• **Work item**
Only those lines in the data below from the line containing "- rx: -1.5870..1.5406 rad" through the line containing "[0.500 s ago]", both included, should be restated word for word.

** Given material follows **

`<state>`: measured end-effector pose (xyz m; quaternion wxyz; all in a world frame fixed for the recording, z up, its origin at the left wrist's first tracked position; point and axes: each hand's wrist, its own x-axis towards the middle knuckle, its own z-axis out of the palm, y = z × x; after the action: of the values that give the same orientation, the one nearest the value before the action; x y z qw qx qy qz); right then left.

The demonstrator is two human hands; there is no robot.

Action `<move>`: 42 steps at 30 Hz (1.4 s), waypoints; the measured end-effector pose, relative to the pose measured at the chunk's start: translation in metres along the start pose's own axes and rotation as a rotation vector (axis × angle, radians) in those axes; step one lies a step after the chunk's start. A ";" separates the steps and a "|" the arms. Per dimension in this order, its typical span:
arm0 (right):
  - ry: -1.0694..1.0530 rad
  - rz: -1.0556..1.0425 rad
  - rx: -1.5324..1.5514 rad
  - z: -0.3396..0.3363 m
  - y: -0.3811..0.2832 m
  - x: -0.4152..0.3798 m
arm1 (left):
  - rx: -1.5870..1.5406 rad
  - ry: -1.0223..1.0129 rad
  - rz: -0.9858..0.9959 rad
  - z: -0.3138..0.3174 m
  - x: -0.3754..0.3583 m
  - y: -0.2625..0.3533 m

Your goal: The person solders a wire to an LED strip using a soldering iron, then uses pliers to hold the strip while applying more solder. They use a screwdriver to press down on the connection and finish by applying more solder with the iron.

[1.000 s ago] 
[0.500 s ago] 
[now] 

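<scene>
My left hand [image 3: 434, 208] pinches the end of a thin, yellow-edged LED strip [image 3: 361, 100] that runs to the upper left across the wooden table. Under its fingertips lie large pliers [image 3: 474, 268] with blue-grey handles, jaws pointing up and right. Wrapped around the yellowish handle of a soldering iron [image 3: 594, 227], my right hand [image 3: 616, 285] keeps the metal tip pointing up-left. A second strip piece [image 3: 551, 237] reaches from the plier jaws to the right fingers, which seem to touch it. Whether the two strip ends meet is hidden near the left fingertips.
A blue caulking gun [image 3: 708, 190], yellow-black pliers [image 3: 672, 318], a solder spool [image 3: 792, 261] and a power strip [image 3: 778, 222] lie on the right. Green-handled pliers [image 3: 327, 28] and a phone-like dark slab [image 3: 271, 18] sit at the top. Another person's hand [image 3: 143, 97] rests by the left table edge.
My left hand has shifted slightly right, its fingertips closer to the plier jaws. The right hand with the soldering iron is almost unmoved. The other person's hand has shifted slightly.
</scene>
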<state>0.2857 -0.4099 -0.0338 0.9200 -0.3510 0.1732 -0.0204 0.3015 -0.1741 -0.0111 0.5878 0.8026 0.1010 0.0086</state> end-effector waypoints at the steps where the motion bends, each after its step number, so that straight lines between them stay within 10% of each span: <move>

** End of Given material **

• **Answer section**
  - rx: -1.5870..1.5406 rad
  - ry: -1.0223..1.0129 rad
  - rz: -0.9858..0.9959 rad
  - z: -0.3138..0.3174 m
  - x: -0.3754..0.3583 m
  - y: -0.2625..0.3533 m

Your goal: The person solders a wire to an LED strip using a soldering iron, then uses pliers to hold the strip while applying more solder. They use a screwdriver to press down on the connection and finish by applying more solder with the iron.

[1.000 s ago] 
[0.500 s ago] 

No additional output is expected for this exercise.